Research & Papers

ADE: Adaptive Dictionary Embeddings -- Scaling Multi-Anchor Representations to Large Language Models

Multi-anchor embeddings go mainstream with 98.7% fewer parameters and higher accuracy.

Deep Dive

Researchers Orhan Demirci and Sezer Aptourachman have introduced Adaptive Dictionary Embeddings (ADE), a framework that successfully scales multi-anchor word representations to large language models. Traditional word embeddings represent each word with a single vector, creating bottlenecks for polysemous words. Multi-anchor representations, which use multiple vectors per word, have shown promise but were previously limited to small-scale models due to computational inefficiency. ADE overcomes this with three key innovations: Vocabulary Projection (VP) that transforms costly two-stage anchor lookup into a single efficient matrix operation, Grouped Positional Encoding (GPE) that allows anchors of the same word to share positional information while varying semantically, and context-aware anchor reweighting that uses self-attention to dynamically compose anchor contributions based on sequence context.

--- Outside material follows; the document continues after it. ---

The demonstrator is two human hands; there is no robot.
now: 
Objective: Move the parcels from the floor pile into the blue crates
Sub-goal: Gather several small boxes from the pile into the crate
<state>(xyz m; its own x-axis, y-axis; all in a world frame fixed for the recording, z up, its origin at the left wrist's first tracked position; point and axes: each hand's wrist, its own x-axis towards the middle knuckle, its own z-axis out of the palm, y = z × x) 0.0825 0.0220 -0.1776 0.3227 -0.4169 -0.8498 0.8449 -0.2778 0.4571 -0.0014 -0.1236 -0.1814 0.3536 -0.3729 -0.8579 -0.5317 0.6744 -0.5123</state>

Integrated into a Segment-Aware Transformer (SAT), ADE was evaluated on AG News and DBpedia-14 text classification benchmarks. With 98.7% fewer trainable parameters than DeBERTa-v3-base, ADE surpasses DeBERTa on DBpedia-14 (98.06% vs. 97.80%) and approaches it on AG News (90.64% vs. 94.50%), while compressing the embedding layer over 40x. This demonstrates that multi-anchor representations are a practical and parameter-efficient alternative to single-vector embeddings in modern transformer architectures, potentially enabling more efficient and semantically richer language models.

Key Points
  • ADE compresses the embedding layer over 40x while outperforming DeBERTa-v3-base on DBpedia-14 (98.06% vs 97.80%)
  • Vocabulary Projection replaces costly two-stage anchor lookup with a single efficient matrix operation
  • Grouped Positional Encoding preserves semantic coherence while enabling anchor-level variation within the same word

Why It Matters

Enables more efficient LLMs with richer semantic representations, reducing memory footprint without sacrificing accuracy.